[Start of Attachment]
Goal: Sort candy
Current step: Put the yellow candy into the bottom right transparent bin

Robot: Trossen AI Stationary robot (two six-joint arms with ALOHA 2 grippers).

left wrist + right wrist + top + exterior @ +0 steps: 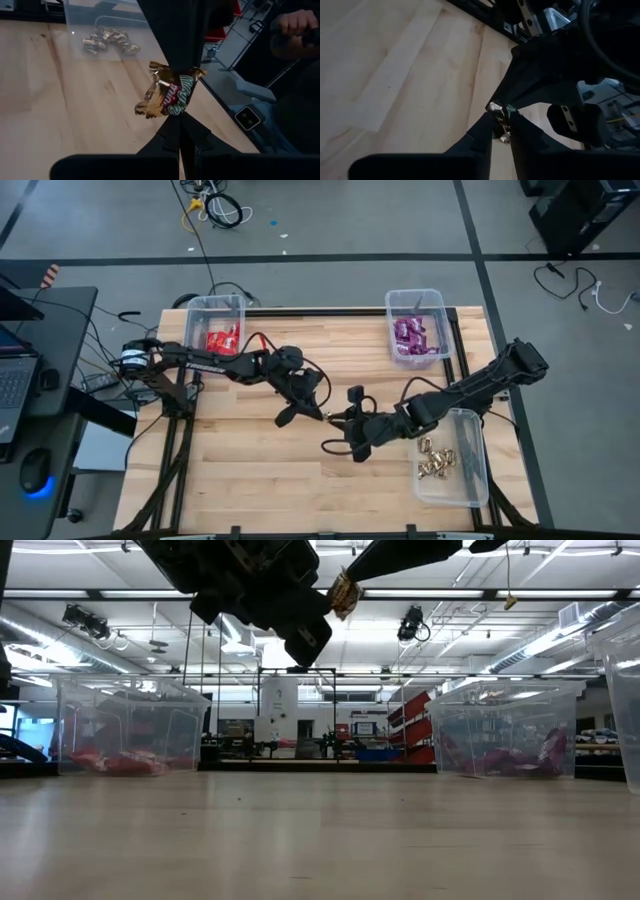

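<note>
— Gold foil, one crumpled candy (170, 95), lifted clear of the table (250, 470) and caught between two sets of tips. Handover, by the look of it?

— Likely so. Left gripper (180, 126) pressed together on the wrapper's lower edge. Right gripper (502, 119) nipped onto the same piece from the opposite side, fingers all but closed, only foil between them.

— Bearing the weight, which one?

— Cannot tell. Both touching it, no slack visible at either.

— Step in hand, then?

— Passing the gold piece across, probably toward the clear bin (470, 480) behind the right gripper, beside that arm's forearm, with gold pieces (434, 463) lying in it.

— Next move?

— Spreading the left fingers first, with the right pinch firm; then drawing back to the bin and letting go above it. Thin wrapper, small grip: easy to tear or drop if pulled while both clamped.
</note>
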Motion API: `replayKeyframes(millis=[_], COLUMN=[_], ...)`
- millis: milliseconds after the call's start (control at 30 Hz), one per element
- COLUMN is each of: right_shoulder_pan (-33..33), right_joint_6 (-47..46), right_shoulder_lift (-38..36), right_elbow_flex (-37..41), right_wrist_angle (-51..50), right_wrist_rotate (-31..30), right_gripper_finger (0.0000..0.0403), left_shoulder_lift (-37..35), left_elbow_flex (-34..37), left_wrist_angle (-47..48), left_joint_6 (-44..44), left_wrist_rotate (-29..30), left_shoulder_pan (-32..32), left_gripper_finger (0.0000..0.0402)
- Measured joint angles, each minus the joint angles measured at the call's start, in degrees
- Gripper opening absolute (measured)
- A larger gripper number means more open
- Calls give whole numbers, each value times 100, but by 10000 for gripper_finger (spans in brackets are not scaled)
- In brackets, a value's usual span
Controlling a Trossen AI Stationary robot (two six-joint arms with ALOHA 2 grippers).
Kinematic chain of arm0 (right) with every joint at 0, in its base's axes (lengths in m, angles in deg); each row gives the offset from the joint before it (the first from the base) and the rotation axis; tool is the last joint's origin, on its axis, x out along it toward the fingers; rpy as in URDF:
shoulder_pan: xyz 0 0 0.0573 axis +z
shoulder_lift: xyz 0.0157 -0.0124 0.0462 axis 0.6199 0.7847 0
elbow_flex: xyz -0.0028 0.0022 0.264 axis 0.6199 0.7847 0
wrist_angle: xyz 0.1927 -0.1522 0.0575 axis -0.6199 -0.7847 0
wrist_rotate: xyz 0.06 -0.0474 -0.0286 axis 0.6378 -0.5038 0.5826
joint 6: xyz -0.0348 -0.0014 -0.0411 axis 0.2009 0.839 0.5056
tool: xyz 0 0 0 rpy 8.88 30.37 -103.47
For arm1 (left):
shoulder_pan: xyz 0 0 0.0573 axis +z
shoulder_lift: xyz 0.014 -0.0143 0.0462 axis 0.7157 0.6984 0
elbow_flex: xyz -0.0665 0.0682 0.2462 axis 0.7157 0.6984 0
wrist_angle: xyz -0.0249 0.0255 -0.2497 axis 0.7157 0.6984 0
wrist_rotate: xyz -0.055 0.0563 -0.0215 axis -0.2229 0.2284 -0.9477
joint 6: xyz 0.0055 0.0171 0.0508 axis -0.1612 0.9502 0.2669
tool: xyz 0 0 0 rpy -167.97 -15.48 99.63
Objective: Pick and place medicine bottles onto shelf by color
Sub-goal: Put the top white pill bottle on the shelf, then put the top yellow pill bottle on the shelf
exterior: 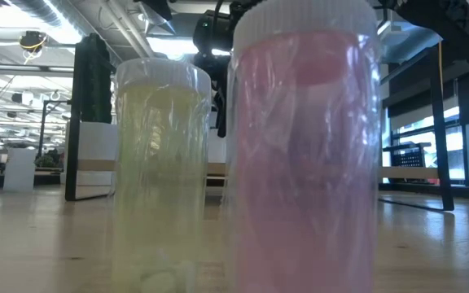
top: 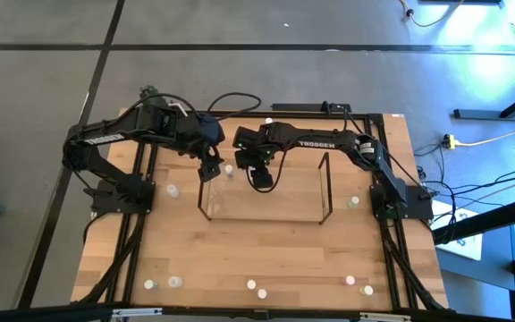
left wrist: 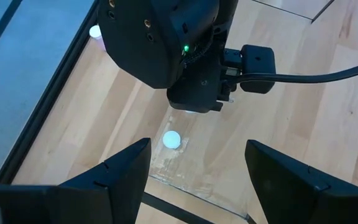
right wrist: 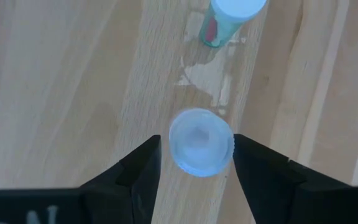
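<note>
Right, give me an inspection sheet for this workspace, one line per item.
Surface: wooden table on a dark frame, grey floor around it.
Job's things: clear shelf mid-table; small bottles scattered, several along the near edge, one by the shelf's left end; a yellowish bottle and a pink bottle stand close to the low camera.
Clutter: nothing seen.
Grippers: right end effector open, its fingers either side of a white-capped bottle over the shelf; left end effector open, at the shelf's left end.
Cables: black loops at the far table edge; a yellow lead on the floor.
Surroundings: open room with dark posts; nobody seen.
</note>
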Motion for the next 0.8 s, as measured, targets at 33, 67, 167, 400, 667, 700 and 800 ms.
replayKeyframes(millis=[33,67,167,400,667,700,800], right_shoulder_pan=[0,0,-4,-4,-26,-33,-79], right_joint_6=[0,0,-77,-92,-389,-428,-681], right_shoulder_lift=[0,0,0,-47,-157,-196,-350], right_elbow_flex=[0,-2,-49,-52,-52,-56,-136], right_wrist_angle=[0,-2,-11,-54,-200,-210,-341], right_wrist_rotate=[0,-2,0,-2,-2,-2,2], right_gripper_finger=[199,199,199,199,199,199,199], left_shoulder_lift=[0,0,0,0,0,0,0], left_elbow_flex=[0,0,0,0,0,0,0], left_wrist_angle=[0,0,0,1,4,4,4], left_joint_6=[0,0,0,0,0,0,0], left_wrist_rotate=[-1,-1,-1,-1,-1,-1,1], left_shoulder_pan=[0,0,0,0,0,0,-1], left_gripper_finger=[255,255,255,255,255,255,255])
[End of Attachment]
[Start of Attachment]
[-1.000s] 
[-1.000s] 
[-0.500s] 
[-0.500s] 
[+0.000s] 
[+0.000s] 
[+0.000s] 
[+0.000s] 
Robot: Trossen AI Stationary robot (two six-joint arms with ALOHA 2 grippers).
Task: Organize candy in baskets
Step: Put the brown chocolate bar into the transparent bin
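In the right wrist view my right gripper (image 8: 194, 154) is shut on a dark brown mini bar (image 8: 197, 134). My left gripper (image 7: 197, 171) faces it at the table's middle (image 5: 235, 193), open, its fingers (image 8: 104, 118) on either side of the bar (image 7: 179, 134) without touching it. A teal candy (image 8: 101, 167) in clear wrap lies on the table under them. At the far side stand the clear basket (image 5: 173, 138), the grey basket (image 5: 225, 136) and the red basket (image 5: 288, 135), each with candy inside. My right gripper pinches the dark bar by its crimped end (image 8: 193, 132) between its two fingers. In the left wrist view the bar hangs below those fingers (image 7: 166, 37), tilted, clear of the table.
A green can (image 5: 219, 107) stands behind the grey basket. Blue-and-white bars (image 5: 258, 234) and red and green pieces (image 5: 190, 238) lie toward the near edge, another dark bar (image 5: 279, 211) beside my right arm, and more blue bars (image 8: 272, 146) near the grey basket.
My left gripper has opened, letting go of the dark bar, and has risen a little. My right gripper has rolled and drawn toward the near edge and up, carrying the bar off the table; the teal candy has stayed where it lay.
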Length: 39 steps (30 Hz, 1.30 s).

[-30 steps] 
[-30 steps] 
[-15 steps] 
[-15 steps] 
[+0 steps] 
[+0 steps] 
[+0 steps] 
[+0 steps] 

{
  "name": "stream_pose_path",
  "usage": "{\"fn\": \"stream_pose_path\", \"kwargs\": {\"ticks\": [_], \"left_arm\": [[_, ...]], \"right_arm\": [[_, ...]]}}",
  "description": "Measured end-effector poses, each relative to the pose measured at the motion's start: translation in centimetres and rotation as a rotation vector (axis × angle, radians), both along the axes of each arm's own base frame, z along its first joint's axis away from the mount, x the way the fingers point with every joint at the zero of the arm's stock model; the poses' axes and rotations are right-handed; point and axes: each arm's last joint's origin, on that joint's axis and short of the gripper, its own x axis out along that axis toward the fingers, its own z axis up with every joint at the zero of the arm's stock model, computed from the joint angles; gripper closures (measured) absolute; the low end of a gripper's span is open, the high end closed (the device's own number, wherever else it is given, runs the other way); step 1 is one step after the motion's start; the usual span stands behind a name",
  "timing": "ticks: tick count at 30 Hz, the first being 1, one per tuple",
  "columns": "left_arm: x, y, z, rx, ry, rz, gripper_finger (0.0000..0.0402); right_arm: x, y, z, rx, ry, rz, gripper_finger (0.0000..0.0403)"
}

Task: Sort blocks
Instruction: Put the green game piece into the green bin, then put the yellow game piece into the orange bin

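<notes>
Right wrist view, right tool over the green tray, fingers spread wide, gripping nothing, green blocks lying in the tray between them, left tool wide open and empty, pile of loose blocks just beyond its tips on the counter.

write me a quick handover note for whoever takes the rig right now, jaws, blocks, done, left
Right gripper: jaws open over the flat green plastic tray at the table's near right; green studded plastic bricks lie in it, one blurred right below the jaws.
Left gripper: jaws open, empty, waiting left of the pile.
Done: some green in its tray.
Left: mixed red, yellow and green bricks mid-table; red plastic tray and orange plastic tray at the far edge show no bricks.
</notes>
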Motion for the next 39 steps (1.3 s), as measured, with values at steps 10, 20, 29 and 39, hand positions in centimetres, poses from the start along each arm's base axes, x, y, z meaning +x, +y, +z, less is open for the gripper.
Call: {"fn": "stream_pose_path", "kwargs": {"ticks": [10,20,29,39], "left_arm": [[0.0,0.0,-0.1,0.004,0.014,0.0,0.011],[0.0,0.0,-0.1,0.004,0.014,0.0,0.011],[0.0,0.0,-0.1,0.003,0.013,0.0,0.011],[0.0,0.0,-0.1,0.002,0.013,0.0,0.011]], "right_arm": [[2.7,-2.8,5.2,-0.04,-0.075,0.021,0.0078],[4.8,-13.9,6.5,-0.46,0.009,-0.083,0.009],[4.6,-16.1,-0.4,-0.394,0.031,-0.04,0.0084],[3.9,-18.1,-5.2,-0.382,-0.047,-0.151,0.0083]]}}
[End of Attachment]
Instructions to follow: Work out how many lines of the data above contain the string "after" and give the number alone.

Output: 2